Nunca admirei um mestre por saber muitos Kata, pois quantidade nunca significou qualidade. Mais importante é a sua capacidade humana e técnica, que faz com que ao entra-rem no Dojo a sua presença se sinta de imediato e que quando praticamos com eles ou os vemos em acção constatemos o seu enorme potencial.

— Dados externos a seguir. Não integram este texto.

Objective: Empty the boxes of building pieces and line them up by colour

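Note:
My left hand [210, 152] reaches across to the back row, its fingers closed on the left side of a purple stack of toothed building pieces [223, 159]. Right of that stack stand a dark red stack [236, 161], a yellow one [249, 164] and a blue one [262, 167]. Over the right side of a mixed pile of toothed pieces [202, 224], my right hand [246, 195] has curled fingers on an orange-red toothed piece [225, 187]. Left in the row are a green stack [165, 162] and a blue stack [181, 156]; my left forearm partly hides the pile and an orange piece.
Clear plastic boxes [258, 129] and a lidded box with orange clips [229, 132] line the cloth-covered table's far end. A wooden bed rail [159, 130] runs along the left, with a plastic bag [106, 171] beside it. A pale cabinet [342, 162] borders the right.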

Considero que cada um de nós deve procurar a verdade daquilo que pratica e não cair naquilo que o grande mestre "Bushi" Matsumura (1809-1901) relata como:
Arte marcial do intelectual - "pensamos em diferentes formas de treino sem as aprofundar. Conhecemos numerosas técnicas mas a prática é como uma dança sendo incapazes de as aplicar em combate. Não se é melhor que uma mulher" (com todo o respeito pelas mulheres acrescento eu).
Arte marcial do pretensioso - "agitamo-nos bastante sem nos treinarmos realmente, portanto, falamos muitas vezes das nossas façanhas gloriosas, causamos tumultos, desordens e ofendemos os outros. Segundo as circunstâncias arriscamo-nos à auto-destruição ou à desonra da nossa família".

Assim ele acrescenta - São inúteis as artes marciais do intelectual e do pretensioso - valorizando apenas a arte marcial do budo.

Por vezes quando treino com outros colegas vejo o quanto a prática do Kata é banalizada (e se calhar por vezes por mim também), não havendo nem a emoção nem a seriedade necessária para a sua prática, acabando-se por cair numa análise superficial em vez de profunda e completa.



Espero com este texto dar voz (com toda a humildade) a uma maioria silenciosa que pratica karate e que por vezes atravessa um abismo de desconhecimento em relação a arte que pratica.